The memorial comprises a Doric column of grey granite surmounted by a bronze statue of St George by Sir George Frampton RA. The column rises from a square, two-stage plinth , itself set on a shallow three-stage square base. Overall, the memorial is 10m tall. Inscriptions on the upper stage of the plinth read:
(North): MCMXIV /TO/ MCMXIX/ 1914-19 1939-45 / IN EVER/ GLORIOUS MEMORY/ OF/ HOVE CITIZENS/ WHO GAVE THEIR LIVES/ FOR THEIR COUNTRY/ IN THE/GREAT WAR/ AND WORLD WAR
(East): MCMXXXIX/ TO/ MCMXLV
(South): MCMXIV/ TO/ MCMXIX/ THEIR NAME/ LIVETH/ FOR EVERMORE
(West): MCMXXXIX/ TO/ MCMXLV
Low stone bollards stand outside the four corners of the memorial; these are original components. Immediately alongside each is metal lamp pillar. These are modern, and are not of special interest.
This list entry was subject to a Minor Amendment on 26/10/2015
This List entry has been amended to add sources for War Memorials Online and the War Memorials Register. These sources were not used in the compilation of this List entry but are added here as a guide for further reading, 5 October 2017.
At Hove a war memorial committee was set up in January 1919. The first site selected, in Palmeira Gardens, was rejected by the landowner, the Trustees of the Wick Estate. Three other sites were put forward – the foot of St John’s Road near the sea wall and two in Grand Avenue – one at the junction with Church Road and the other further south in the middle of Grand Avenue: Lutyens chose the latter in June 1920.
His suggestions for an obelisk or cenotaph (for which a wooden mock-up was built on Hove Lawns) were rejected in favour of a column surmounted by a bronze statue of St George by Sir George Frampton RA. It is very similar to the war memorial in Fordham (Cambridgeshire; listed Grade II) and cost £1,537. The names of the fallen are inscribed on a bronze plate in the vestibule of Hove Library. It was unveiled by Lord Leconfield, the Lord Lieutenant of Sussex, on 27 February 1921.
Sir Edwin Lutyens OM RA (1869-1944) was the leading English architect of his generation. Before the First World War his reputation rested on his country houses and his work at New Delhi, but during and after the war he became the pre-eminent architect for war memorials in England, France and the British Empire. While the Cenotaph in Whitehall (London) had the most influence on other war memorials, the Thiepval Arch was the most influential on other forms of architecture. He designed the Stone of Remembrance which was placed in all Imperial War Graves Commission cemeteries and in some cemeteries in England, including some with which he was not otherwise associated.

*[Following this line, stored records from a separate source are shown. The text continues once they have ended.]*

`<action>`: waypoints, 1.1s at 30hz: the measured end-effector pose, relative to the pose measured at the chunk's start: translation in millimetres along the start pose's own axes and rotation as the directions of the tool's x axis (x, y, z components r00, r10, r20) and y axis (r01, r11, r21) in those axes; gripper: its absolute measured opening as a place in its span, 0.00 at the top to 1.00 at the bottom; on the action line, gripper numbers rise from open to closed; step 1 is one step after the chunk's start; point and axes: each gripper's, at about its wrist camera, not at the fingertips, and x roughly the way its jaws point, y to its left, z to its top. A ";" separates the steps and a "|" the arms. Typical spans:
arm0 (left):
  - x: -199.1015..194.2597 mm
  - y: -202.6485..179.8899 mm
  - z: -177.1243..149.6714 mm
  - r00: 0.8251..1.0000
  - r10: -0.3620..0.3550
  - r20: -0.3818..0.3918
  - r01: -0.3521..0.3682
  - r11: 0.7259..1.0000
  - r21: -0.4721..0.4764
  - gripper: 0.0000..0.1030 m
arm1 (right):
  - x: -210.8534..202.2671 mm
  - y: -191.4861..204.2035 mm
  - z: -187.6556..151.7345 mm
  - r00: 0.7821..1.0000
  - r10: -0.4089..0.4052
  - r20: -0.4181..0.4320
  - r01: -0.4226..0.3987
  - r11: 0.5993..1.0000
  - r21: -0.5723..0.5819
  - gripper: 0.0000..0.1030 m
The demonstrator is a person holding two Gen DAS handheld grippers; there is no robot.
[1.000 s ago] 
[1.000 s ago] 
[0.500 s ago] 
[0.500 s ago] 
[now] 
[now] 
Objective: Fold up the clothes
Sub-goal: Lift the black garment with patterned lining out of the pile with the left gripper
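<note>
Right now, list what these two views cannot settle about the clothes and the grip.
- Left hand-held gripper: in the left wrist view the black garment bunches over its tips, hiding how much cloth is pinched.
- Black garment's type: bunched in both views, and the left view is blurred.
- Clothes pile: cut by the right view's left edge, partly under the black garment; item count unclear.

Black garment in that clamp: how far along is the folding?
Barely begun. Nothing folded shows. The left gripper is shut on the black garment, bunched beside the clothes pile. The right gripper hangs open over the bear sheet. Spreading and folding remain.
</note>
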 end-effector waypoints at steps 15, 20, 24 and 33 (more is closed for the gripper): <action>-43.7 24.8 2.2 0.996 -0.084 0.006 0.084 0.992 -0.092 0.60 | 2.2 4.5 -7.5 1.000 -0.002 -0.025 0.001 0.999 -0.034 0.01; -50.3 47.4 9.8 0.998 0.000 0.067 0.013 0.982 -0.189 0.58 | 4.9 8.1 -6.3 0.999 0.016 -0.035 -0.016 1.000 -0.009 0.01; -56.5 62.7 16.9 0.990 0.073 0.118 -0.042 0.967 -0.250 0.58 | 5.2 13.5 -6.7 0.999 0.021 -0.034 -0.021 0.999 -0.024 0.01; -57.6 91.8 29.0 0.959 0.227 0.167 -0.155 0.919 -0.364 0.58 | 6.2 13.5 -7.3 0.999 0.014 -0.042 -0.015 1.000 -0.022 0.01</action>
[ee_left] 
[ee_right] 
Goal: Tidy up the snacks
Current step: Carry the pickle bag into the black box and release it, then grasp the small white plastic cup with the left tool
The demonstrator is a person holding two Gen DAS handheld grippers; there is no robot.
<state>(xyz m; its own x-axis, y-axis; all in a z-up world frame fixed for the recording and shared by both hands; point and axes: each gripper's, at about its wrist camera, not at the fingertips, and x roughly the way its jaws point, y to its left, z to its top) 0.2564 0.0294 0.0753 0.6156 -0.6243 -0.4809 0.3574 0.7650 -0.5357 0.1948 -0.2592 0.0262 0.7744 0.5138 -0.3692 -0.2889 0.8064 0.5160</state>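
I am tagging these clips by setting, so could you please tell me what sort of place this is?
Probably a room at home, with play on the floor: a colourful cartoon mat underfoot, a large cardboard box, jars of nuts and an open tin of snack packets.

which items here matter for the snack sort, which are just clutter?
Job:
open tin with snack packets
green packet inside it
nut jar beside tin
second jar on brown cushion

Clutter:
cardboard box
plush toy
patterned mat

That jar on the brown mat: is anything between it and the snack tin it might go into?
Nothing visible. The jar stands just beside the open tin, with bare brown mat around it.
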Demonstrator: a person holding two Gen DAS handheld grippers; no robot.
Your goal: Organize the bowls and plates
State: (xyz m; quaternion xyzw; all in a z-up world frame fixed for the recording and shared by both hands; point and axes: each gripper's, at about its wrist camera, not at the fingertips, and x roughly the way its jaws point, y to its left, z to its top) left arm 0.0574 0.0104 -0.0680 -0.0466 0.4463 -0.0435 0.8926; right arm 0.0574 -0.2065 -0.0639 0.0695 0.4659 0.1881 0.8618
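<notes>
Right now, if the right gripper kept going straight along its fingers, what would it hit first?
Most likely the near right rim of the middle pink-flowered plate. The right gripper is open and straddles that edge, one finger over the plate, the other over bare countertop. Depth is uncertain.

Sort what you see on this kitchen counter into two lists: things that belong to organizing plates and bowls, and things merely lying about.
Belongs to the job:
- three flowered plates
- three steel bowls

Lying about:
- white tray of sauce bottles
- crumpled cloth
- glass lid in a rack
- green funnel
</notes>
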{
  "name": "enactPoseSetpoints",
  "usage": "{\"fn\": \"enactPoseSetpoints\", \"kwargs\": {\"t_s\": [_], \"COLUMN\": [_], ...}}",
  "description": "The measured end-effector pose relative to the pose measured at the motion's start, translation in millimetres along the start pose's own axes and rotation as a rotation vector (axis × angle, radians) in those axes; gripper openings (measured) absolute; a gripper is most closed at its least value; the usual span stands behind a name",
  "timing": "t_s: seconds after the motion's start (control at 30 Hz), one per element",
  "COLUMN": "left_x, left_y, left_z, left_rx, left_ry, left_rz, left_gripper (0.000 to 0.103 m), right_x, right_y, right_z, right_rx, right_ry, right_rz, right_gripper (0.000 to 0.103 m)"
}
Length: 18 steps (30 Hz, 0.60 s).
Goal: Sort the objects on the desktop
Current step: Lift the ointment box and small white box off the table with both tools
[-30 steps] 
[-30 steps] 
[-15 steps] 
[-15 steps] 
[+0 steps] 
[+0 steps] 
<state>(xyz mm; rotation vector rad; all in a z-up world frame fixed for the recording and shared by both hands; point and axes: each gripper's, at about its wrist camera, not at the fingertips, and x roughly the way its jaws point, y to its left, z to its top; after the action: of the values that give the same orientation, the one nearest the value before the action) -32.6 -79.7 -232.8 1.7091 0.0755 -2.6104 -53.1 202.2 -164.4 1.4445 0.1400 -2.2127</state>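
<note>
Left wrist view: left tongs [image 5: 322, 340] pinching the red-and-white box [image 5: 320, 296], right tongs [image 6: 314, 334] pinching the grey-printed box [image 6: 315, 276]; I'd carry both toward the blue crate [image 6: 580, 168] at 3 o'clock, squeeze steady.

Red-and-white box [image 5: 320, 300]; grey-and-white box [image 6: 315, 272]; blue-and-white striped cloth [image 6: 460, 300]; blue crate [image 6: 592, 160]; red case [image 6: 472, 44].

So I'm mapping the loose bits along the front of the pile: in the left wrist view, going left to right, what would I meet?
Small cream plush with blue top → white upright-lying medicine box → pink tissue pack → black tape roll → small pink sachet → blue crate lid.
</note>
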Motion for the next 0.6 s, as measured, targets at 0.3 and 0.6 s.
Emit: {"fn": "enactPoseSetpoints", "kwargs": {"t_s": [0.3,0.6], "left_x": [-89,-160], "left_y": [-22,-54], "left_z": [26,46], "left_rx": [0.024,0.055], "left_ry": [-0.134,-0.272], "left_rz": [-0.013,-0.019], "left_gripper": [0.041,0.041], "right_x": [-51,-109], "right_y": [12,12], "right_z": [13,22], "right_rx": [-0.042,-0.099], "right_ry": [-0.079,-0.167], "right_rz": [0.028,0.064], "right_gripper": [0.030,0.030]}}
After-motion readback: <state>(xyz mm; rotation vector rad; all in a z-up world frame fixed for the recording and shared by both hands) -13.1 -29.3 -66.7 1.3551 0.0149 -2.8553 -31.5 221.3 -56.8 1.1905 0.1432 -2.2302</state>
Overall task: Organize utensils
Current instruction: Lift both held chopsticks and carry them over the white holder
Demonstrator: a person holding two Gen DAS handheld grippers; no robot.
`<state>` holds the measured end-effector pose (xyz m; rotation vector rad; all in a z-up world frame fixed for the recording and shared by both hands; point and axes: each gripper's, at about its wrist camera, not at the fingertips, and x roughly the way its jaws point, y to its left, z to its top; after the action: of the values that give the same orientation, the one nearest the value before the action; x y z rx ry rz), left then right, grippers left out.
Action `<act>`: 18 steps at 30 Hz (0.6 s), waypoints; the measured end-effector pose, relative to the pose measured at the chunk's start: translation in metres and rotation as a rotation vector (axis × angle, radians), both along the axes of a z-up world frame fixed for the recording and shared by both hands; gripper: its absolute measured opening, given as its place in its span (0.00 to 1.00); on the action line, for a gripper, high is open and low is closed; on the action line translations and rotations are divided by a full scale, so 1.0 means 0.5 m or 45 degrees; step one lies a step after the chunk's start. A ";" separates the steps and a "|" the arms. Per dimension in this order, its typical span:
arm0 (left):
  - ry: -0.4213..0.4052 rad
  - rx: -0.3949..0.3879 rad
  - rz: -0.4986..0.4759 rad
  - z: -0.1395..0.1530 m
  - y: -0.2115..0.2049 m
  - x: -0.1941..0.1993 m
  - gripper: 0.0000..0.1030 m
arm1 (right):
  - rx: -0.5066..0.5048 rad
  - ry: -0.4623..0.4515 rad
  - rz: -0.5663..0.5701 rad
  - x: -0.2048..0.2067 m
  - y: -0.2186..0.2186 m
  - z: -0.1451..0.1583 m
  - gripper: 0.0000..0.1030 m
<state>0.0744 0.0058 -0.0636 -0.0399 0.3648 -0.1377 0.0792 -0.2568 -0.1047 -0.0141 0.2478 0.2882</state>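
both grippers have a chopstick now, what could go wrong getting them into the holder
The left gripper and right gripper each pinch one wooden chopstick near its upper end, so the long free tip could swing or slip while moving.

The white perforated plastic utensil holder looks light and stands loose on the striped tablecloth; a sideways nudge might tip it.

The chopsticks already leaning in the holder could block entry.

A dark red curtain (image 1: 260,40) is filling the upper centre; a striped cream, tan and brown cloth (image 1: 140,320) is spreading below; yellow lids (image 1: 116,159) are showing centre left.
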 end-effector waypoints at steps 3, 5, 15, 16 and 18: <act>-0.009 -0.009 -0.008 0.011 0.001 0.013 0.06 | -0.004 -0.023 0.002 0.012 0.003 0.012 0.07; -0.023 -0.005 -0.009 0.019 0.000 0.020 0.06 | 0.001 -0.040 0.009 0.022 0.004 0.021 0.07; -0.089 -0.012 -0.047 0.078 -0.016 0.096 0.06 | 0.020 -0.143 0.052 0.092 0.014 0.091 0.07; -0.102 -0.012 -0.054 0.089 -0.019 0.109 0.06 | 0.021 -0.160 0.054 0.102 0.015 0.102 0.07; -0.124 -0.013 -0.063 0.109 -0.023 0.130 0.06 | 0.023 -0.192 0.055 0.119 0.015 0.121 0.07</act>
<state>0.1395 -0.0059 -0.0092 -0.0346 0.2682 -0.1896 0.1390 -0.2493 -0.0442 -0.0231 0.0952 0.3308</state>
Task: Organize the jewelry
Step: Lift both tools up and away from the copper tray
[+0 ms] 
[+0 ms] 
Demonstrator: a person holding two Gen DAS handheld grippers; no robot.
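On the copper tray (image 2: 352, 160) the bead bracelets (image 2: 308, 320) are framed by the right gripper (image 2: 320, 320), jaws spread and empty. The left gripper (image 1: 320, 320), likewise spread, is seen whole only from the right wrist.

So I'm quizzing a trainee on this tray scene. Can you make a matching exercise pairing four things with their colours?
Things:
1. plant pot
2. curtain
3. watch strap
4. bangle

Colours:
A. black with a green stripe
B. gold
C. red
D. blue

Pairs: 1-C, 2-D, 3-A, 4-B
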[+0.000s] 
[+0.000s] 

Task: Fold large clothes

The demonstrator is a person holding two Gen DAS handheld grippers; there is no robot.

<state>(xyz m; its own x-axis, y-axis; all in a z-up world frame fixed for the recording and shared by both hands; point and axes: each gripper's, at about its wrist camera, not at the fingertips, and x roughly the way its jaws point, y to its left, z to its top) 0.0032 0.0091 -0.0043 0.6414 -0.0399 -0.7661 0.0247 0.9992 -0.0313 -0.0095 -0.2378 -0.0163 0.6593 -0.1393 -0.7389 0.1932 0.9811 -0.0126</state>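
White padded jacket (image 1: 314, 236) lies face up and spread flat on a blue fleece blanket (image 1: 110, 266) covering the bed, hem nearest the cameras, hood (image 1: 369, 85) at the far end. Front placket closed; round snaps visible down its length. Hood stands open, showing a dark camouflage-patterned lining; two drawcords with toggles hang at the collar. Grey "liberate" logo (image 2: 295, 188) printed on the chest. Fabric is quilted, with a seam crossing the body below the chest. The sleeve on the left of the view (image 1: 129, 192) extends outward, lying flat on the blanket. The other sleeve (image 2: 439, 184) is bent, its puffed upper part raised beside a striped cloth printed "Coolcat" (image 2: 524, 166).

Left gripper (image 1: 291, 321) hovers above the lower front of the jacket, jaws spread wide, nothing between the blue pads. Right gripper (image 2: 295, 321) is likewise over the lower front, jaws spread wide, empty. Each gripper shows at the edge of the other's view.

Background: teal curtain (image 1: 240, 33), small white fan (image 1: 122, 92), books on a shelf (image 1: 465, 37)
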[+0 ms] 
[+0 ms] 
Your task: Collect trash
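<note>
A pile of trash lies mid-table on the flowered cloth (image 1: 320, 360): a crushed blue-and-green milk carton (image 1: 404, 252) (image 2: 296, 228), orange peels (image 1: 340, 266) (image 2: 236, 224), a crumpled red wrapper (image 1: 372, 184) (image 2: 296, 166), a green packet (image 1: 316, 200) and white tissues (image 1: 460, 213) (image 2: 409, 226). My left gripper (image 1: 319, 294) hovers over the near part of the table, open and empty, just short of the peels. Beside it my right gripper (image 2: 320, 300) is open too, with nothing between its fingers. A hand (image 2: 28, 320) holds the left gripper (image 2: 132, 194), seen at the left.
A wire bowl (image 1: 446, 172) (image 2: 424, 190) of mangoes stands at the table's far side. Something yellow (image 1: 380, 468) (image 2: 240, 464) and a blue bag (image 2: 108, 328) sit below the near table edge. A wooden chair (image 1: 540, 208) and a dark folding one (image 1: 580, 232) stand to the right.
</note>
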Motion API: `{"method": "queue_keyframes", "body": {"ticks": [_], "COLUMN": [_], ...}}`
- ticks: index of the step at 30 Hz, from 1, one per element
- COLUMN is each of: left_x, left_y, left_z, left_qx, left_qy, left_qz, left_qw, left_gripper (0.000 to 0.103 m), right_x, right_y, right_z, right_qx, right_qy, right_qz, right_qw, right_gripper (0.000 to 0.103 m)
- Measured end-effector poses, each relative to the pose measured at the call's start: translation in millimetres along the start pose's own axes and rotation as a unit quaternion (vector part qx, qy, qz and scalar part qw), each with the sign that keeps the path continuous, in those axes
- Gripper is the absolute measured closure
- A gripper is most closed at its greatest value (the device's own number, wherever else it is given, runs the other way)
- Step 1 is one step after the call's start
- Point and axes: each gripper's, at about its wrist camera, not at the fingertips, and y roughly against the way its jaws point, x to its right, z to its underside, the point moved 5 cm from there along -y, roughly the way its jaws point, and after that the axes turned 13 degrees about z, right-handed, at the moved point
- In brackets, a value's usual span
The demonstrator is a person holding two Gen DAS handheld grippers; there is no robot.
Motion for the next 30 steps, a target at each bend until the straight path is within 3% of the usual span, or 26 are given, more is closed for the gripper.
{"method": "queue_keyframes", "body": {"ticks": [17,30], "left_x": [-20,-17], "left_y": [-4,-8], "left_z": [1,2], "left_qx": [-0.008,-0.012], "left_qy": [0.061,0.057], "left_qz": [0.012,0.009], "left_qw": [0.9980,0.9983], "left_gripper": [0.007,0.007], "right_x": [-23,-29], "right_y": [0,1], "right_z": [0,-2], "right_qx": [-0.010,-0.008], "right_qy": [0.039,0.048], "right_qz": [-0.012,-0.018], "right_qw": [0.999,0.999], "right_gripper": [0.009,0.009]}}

Hove War Memorial is listed at Grade II for the following principle reasons:
* Historic interest: as an eloquent witness to the tragic impacts of world events on this community, and the sacrifices it made in the conflicts of the C20;
* Architect: by the nationally renowned architect Sir Edwin Landseer Lutyens (1869-1944), who designed extant 58 memorials at home and abroad including the Cenotaph in Whitehall;
* Design: a rare Doric column memorial by Lutyens;
* Sculptural interest: the column is surmounted by a bronze statue of St George by Sir George Frampton RA;
* Group value: with several listed building on the east side of Grand Avenue.